Громко грохоча колесами по булыжной мостовой, уличный торговец толкал вдоль улицы тележку с овощами. Зажав в кулаке несколько полученных от Питта монеток, девочка тотчас подошла к нему, чтобы купить овощей, которые положила в передник.

Неужели Юстас Марч, рассуждал тем временем Питт, действительно убил Джорджа, чтобы сохранить в тайне связь с собственной снохой? А когда та заподозрила его, убил и ее? Томас был готов в это поверить. В Юстасе его возмущало и оскорбляло практически все: высокомерие, наплевательское отношение к другим людям, бесчувствие к их нуждам или страданиям, снисходительный тон, напыщенность, преувеличенное чувство собственной значимости. Впрочем, наверное, то же самое можно сказать практически обо всех представителях его класса, честолюбивых патриархах семейств, для которых единственным мерилом человека были кошелек и положение в обществе. Нет, Юстас скорее исполнен чванства и самомнения, нежели злобы.
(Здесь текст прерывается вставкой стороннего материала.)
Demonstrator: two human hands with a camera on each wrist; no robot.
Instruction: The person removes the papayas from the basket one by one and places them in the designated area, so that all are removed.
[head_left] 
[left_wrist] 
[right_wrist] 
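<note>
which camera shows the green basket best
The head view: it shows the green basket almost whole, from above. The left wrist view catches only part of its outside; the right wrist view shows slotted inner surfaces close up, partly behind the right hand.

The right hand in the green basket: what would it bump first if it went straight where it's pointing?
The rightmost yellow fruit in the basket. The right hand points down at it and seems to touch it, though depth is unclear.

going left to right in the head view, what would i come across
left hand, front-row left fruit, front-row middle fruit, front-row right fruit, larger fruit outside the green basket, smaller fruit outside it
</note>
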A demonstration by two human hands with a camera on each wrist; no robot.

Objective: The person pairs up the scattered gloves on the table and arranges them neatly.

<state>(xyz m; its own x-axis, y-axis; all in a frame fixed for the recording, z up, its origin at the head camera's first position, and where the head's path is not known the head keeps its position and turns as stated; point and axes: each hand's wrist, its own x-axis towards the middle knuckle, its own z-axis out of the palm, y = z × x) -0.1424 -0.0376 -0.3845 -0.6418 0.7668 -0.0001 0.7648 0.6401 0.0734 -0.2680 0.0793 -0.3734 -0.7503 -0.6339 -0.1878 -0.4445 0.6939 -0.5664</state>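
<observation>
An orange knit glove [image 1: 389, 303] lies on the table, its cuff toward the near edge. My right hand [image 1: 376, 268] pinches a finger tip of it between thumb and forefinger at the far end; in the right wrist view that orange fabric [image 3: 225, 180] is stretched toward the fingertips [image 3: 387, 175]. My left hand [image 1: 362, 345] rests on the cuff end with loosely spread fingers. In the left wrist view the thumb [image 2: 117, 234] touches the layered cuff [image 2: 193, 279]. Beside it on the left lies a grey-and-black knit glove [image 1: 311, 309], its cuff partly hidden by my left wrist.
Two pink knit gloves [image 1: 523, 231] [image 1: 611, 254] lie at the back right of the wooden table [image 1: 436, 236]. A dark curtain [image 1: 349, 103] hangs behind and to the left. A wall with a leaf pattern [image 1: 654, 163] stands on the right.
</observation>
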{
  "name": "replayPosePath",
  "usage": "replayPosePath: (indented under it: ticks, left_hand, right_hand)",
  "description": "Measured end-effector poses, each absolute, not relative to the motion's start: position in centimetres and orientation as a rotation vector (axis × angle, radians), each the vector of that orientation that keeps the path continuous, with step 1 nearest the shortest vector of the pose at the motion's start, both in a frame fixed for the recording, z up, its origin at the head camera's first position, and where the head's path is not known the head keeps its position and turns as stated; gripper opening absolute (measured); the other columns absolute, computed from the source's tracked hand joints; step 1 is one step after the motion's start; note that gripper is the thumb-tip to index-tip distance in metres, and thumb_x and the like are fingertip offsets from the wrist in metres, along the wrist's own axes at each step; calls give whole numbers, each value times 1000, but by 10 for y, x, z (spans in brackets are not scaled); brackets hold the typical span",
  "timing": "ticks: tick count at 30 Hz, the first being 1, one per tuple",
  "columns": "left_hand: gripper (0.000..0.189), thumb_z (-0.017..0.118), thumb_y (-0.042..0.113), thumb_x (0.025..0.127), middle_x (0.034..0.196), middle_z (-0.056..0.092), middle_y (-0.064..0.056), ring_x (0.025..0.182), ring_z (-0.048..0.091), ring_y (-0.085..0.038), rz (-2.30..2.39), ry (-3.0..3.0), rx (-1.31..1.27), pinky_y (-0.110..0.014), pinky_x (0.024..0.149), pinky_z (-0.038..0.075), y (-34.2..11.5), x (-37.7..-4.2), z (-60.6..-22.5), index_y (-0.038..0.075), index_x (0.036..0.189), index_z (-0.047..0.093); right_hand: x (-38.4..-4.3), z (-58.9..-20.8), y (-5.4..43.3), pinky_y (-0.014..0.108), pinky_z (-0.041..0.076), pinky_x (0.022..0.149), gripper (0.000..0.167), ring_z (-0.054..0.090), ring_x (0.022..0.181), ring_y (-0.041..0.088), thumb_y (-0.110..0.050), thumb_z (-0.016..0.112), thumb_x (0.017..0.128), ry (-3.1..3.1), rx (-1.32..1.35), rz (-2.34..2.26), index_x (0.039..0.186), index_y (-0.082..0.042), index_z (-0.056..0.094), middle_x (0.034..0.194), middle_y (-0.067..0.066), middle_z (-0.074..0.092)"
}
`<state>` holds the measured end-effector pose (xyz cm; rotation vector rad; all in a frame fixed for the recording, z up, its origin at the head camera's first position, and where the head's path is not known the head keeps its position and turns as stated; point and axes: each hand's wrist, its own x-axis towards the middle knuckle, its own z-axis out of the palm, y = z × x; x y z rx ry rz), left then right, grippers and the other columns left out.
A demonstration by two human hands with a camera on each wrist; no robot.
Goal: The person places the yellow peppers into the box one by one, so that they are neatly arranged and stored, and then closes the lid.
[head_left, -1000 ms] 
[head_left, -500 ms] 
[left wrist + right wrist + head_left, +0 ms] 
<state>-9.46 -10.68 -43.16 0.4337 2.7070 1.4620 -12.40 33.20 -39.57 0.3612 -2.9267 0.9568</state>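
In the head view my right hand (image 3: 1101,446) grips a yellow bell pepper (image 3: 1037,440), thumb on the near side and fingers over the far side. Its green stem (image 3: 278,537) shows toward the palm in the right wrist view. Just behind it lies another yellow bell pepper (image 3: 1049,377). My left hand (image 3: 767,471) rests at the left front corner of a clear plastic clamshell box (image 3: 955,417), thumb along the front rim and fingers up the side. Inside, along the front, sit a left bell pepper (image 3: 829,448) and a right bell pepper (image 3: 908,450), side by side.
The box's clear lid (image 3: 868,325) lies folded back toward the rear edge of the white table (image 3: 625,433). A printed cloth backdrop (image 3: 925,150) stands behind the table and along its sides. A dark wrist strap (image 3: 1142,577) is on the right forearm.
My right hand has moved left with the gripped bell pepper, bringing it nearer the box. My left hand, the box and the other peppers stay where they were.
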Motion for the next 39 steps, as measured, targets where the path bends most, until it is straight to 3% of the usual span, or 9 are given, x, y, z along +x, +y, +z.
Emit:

Большую часть времени мистер Марч пребывал в уверенности, что его мнение — это истина в последней инстанции, причем мнение обо всем на свете, даже если дело касалось ничего не значащих мелочей. А вот склонности к насилию или внутреннего страха Питт в нем не чувствовал. Не похоже, чтобы такой человек, как Юстас, решился бы на двойное убийство, тем более в собственном доме. Но как быть с жутковатой историей, которую поведала ему Шарлотта? О том, как ей на лестнице, вся забрызганная кровью, навстречу попалась Тэсси? Несмотря на все протесты жены, Томас все еще был не до конца уверен, что ей это не привиделось — уж слишком здесь попахивало фантасмагорией. Или же в тусклом свете газовых фонарей она с испугу приняла за кровь темные пятна обыкновенной воды или вина… Тем более что в полицию сведений ни о какой поножовщине не поступало. Если, конечно, не считать жуткого убийства в Блумсбери. С другой стороны, нет никаких оснований полагать, что Тэсси хотя бы как-то к нему причастна.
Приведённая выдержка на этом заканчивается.